▶ **What to produce**:
Whenever a line in the data holds the string "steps", copy that line.

▶ **Stored items from a collection**:

:::

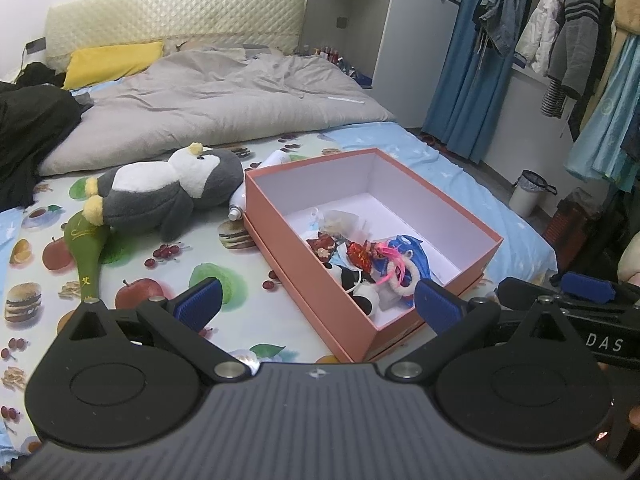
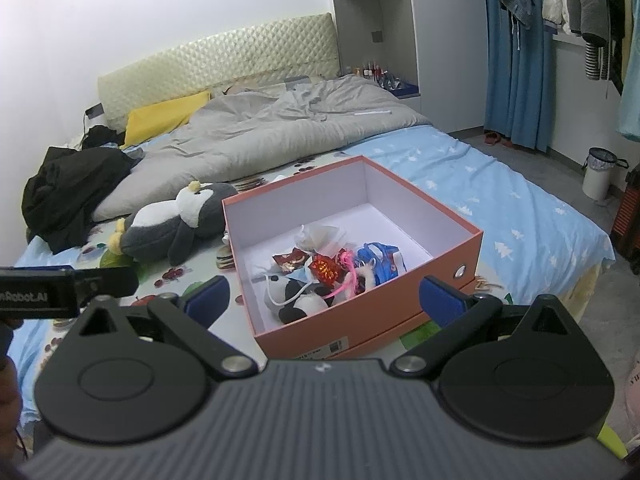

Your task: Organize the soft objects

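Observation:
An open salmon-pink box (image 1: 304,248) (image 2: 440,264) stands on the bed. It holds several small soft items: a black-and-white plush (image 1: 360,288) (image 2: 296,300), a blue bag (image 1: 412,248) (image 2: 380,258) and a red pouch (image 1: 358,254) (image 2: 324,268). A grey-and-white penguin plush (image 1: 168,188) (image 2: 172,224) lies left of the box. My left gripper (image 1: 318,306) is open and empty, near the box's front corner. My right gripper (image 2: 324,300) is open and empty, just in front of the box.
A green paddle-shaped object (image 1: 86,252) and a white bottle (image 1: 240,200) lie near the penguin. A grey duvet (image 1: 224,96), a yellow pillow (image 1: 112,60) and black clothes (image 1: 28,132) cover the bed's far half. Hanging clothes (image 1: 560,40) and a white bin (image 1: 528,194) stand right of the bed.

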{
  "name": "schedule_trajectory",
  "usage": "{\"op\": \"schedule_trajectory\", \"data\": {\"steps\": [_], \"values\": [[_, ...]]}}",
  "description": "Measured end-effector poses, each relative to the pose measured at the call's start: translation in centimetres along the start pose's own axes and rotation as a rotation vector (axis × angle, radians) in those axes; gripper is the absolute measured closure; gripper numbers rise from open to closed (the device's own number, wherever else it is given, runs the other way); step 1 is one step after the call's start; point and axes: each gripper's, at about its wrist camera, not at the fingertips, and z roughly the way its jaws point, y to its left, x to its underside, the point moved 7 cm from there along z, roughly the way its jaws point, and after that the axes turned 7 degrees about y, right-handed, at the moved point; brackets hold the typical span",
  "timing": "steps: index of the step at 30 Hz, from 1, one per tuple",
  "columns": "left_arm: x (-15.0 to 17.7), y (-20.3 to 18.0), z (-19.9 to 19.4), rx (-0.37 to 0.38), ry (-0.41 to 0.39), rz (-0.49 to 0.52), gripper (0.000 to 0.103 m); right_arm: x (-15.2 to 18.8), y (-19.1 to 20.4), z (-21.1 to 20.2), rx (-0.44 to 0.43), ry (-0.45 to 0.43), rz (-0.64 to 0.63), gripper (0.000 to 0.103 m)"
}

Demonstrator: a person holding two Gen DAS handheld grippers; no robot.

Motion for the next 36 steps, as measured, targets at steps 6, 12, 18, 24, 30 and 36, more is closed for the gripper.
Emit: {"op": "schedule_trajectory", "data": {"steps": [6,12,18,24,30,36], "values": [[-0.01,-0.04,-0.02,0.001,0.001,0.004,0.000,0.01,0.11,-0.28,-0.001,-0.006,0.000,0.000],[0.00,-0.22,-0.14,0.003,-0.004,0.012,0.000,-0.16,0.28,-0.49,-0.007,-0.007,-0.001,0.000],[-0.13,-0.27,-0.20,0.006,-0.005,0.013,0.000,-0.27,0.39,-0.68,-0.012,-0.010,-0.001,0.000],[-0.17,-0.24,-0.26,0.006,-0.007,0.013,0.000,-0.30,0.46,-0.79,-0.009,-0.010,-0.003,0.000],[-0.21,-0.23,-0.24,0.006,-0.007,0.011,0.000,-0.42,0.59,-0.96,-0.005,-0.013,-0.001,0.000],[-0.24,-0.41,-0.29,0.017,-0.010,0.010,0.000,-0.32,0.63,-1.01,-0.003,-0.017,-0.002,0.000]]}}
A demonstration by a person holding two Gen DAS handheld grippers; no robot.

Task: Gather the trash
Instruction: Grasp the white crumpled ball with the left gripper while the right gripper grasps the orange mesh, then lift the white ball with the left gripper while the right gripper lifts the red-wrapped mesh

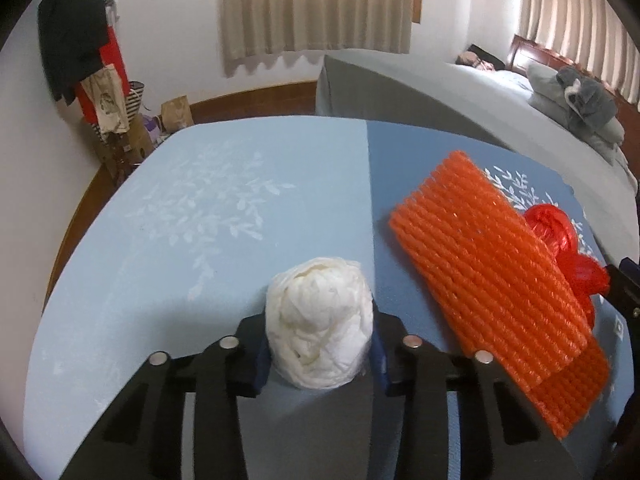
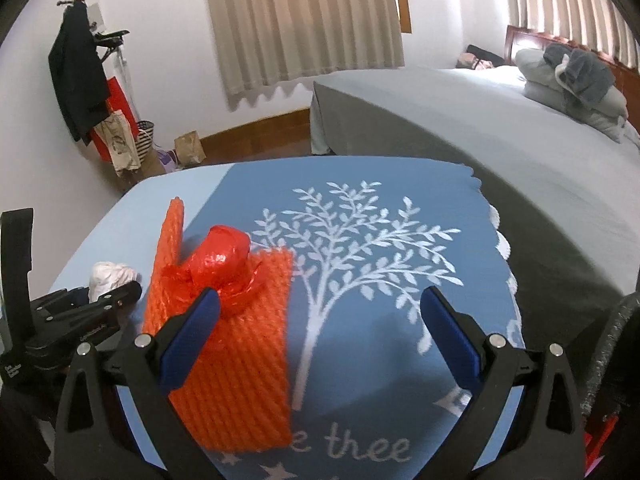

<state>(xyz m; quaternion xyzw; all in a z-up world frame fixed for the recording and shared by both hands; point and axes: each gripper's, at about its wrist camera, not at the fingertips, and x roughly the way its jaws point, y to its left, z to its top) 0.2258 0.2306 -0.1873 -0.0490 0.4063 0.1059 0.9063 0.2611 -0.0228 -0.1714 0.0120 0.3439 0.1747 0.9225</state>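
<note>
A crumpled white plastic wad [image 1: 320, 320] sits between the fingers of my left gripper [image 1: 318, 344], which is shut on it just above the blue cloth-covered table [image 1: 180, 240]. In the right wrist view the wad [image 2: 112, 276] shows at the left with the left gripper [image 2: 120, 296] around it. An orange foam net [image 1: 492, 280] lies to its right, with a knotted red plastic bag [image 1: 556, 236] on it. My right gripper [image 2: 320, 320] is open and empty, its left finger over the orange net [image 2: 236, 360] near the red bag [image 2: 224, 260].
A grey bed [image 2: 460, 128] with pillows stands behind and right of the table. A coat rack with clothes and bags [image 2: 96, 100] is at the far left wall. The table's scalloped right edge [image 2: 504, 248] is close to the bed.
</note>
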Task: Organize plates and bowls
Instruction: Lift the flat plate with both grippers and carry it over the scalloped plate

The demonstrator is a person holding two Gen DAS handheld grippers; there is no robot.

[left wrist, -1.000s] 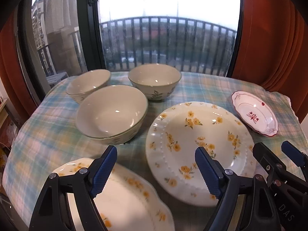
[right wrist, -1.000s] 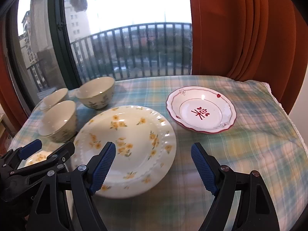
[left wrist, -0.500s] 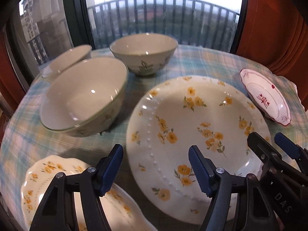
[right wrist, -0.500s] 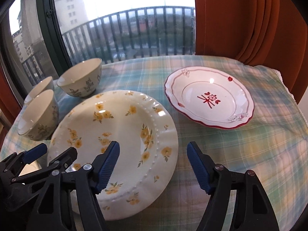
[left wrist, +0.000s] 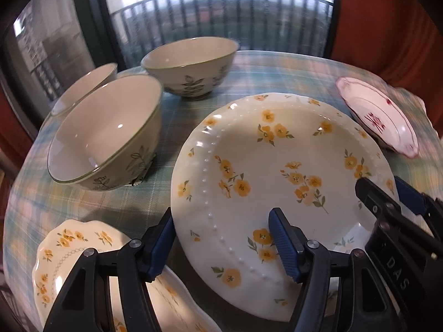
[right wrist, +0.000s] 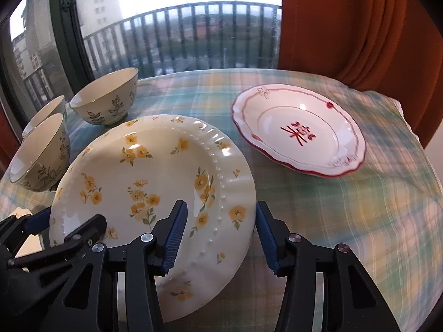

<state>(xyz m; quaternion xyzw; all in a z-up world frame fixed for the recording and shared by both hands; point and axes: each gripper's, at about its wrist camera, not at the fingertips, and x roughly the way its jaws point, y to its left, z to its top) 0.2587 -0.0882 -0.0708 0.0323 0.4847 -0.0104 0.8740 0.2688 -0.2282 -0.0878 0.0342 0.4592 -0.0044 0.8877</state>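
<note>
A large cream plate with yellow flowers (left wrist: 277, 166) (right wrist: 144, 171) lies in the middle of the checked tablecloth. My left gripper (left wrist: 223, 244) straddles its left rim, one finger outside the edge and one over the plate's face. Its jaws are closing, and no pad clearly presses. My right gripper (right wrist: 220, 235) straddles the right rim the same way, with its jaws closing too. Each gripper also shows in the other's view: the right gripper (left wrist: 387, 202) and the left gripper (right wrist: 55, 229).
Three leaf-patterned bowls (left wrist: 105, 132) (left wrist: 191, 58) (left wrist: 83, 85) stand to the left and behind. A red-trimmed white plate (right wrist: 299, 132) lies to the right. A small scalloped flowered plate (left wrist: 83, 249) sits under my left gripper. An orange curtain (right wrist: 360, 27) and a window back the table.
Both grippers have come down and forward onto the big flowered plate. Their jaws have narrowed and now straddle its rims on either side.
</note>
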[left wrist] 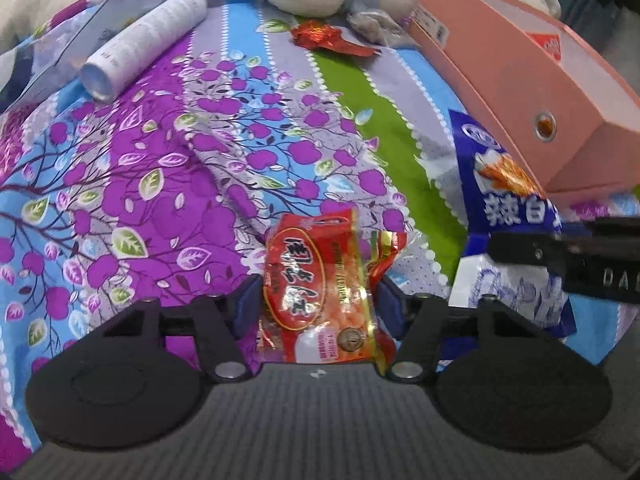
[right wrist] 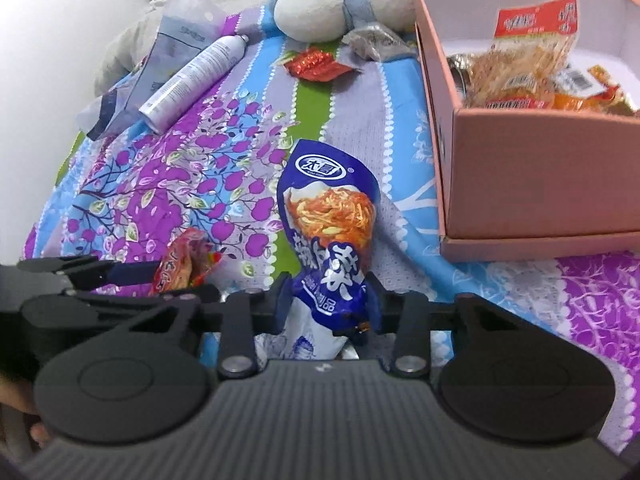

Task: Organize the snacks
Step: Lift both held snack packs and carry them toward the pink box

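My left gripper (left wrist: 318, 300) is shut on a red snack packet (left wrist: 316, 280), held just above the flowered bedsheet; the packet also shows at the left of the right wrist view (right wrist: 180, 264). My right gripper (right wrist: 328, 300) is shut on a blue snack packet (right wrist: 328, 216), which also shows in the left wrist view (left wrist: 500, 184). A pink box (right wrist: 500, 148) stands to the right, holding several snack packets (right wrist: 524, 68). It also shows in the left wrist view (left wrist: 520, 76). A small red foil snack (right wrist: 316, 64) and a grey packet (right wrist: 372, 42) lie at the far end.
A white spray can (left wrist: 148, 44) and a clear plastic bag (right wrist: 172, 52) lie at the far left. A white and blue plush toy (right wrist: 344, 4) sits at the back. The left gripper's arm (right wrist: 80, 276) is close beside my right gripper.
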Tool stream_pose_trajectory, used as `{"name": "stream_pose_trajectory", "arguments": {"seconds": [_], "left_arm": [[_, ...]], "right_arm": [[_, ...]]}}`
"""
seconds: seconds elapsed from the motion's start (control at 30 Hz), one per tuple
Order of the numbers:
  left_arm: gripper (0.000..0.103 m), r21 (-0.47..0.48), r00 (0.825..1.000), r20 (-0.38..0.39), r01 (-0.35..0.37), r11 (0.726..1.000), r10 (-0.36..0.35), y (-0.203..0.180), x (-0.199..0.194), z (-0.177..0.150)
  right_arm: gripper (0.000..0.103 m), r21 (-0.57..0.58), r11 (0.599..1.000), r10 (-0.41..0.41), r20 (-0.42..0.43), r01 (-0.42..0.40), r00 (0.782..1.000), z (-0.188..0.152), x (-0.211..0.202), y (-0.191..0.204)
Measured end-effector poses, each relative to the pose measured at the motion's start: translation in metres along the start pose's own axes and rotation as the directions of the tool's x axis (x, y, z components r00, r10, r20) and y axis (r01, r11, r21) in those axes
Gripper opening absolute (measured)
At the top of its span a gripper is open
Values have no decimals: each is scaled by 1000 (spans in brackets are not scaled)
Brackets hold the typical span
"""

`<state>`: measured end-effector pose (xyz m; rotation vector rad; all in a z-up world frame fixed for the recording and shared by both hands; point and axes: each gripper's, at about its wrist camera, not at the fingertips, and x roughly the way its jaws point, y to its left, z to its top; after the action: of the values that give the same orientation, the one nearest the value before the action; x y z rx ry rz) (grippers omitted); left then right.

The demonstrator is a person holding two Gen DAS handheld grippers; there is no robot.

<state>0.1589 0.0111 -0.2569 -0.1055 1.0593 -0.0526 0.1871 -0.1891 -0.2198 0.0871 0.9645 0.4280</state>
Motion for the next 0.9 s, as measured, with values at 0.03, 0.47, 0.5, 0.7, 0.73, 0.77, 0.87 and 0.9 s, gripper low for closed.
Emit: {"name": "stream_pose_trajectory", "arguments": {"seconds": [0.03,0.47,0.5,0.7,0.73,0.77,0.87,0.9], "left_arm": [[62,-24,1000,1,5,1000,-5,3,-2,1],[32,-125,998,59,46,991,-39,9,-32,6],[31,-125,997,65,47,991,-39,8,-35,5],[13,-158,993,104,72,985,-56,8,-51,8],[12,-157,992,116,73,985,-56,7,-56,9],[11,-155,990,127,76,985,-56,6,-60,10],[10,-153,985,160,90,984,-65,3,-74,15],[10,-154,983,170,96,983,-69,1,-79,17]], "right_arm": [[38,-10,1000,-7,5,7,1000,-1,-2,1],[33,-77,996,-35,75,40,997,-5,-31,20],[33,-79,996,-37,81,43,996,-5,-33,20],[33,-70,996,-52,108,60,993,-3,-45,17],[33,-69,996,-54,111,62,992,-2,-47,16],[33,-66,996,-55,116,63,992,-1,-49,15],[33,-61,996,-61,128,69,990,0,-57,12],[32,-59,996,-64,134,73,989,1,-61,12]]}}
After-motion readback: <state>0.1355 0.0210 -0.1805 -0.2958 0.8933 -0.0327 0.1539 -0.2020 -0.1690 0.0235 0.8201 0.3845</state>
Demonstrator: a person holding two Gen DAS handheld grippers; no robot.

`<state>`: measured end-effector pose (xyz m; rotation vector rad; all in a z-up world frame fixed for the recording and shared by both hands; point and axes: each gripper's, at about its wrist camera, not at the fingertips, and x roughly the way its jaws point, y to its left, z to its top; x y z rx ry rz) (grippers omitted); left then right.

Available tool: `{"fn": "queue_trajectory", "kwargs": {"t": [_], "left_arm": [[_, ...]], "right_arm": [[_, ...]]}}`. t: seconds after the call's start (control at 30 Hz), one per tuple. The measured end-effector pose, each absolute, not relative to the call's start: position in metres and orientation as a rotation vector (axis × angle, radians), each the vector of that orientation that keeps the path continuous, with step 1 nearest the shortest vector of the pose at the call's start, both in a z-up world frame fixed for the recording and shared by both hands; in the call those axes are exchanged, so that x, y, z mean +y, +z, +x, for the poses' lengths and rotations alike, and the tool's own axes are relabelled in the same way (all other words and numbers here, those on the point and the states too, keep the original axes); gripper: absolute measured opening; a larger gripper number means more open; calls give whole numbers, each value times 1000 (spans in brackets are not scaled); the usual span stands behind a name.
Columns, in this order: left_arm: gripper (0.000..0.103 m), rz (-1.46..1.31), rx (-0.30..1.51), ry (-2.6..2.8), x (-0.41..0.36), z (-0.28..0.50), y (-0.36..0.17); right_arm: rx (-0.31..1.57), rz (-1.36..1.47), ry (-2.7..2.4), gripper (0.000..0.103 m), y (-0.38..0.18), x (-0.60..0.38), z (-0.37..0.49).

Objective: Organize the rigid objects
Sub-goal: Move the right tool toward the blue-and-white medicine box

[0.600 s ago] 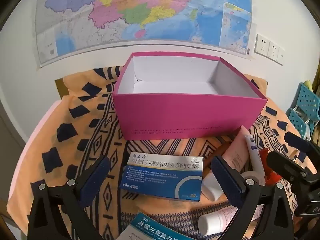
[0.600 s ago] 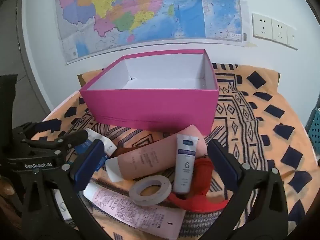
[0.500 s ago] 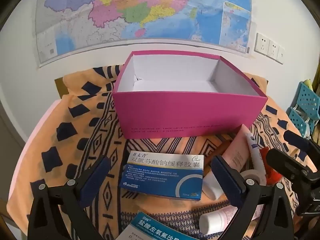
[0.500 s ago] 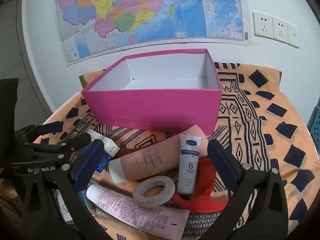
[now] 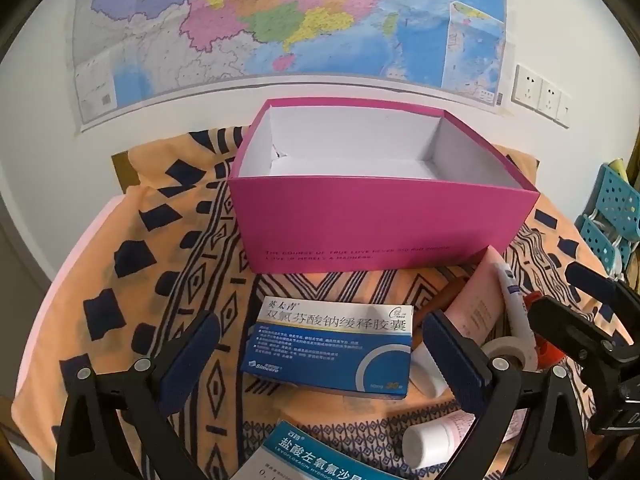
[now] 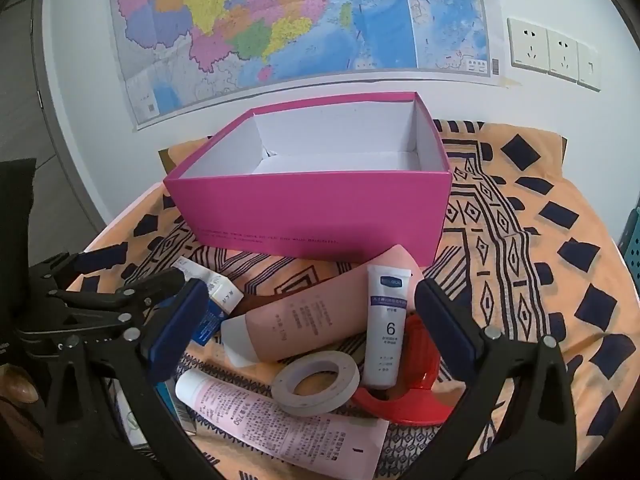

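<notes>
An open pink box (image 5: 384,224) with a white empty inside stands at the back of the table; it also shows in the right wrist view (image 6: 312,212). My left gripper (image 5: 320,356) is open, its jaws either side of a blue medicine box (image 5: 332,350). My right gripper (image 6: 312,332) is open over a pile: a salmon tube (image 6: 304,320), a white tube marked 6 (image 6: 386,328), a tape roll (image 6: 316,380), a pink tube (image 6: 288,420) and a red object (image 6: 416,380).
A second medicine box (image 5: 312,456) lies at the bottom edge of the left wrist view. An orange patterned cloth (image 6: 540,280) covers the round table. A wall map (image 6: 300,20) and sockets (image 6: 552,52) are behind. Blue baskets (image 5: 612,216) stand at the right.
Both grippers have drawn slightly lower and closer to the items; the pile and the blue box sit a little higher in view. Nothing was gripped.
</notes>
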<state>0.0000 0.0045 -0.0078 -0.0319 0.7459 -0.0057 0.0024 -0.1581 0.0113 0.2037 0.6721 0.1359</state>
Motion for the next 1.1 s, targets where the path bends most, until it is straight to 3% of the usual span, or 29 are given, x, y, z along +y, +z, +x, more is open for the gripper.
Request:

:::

▶ **Response to this task**:
  "usage": "{\"op\": \"schedule_trajectory\", \"data\": {\"steps\": [_], \"values\": [[_, ...]]}}",
  "timing": "steps: index of the step at 30 Hz, from 1, one per tuple",
Motion for the next 36 steps, as measured, targets at steps 6, 12, 18, 24, 30 and 36, more is closed for the gripper.
Emit: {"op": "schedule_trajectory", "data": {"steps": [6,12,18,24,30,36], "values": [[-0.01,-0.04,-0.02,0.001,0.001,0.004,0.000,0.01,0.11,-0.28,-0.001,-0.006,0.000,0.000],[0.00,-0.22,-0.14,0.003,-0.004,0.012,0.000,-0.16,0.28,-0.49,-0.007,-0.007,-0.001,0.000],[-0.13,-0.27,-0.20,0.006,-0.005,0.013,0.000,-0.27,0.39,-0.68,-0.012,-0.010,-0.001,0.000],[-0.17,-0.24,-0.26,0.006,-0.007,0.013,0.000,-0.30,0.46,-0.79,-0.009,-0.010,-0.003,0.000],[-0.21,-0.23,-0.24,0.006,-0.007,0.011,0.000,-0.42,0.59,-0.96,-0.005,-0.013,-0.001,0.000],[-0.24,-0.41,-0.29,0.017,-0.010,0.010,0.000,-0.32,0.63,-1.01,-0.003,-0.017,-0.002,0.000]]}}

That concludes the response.